Creating a 3D model depends upon identifying the same feature in multiple photos. Since water can have a featureless surface, it often does not show up in the 3D model. Thus maps derived from the model will be blank in these areas. I do not know what you can do to fix this on your existing set of photos. There may be other settings in the photogrammetry software that could recover more of the area but this would require custom settings and much more processing time. I could try processing your photos with different settings in a different program if you feel comfortable sending me a link via a DroneDeploy message to my userid. To do this, just click on the S in the brown circle above and select Message.

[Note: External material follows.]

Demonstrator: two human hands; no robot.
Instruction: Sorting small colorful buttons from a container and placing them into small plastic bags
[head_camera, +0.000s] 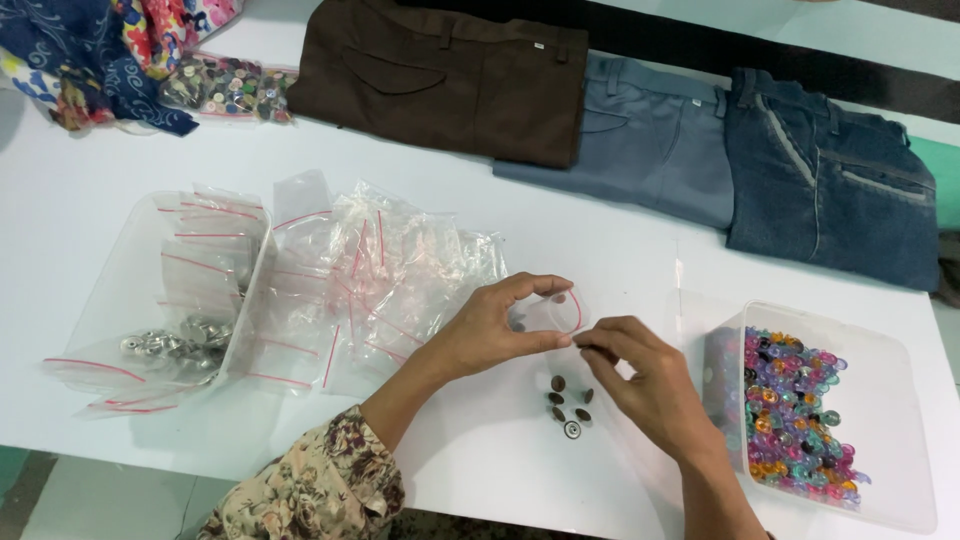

Not only is water featureless, but it is in constant flux between images. So, there may not be any, or very few tie points for software to work with.

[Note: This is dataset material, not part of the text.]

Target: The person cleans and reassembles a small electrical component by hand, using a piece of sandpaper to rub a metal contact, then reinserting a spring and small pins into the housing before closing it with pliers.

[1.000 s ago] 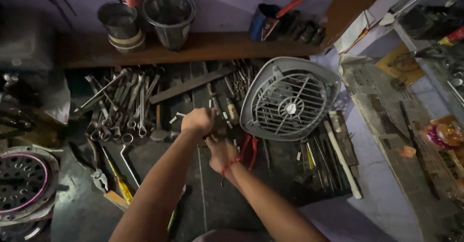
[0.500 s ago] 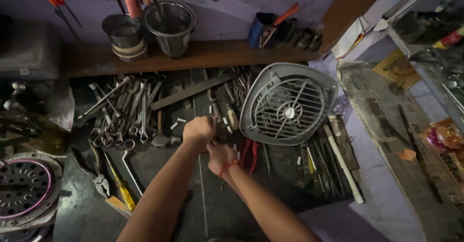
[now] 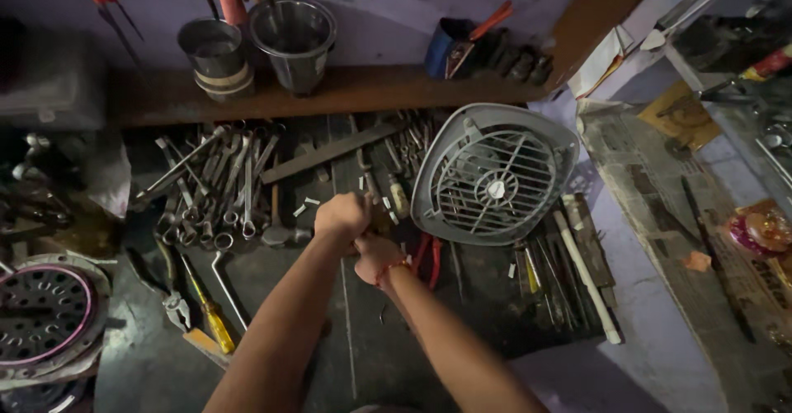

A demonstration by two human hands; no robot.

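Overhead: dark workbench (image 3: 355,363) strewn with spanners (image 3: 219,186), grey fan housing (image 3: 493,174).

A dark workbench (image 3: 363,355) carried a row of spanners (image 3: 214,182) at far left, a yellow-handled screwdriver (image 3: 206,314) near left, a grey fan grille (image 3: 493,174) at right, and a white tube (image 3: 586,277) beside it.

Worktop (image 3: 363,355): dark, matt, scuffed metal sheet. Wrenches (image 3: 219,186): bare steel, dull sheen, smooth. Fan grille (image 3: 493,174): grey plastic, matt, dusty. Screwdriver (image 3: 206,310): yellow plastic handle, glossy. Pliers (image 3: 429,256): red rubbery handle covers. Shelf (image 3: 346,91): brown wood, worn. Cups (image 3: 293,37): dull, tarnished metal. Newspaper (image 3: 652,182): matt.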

Contiguous images of open water water will typically create processing issues in all photogrammetry applications. Its not specific to DD, but in Pix4D or Agisoft you could try to place some manual tie points to help the computer.

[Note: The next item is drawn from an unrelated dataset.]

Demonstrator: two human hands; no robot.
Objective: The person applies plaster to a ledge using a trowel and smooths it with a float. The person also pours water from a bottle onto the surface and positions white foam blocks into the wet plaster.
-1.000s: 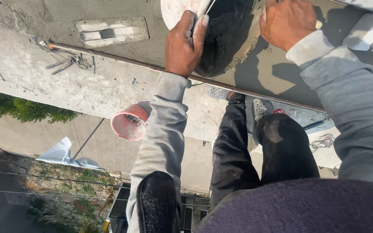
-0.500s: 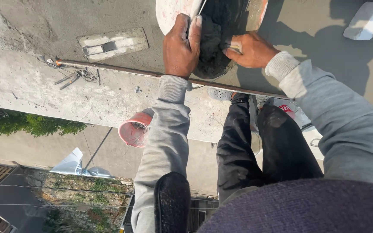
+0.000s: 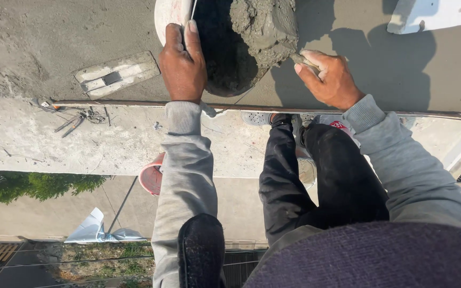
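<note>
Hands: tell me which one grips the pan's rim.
The left hand: its fingers curl over the white mortar pan rim. The right hand holds a trowel handle instead.

wet grey cement slab (image 3: 38,37), smoothed. resting on it: a pale wooden float (image 3: 116,74) near the left, handle up; a white pan (image 3: 169,16) with a heap of grey mortar (image 3: 265,26) at top centre; a white board (image 3: 433,13) at the top right corner. along the slab's near edge, a thin rusty rod (image 3: 273,109). below that, a paler concrete ledge (image 3: 54,144) with pliers (image 3: 70,124) and wire bits beside them.
</note>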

Are you mapping sea grass? I’ve met some people in Tampa who do it and I’ve always wondered how they handled water. I’d guess the shallow water would reveal some tie points for the software to work with but obviously not here.
Easily explained like @Dave mentioned. Constantly in flux makes it impossible to create tie-points. The only weapon against this is getting additional images from a much higher vantage point so that you can try to capture bank-to-bank.
When mapping over water, conditions have to be just right. The water has to be clear enough you can see the bottom and the bottom has to have some features. Just sand won’t usually work. It also has to be fairly calm and the sun angle has to be just right. Earlier or later is better so you don’t pickup all the sun glare in the images.
I’ve gotten the best results mapping over water with Drone Deploy compared to Pix4D, AgiSoft, and Drone2Map.
Earlier is always better. End of the day sun is harsh. Higher is better. Any semi-static feature will stitch to a point, but close enough to model without missing areas, pits or spikes.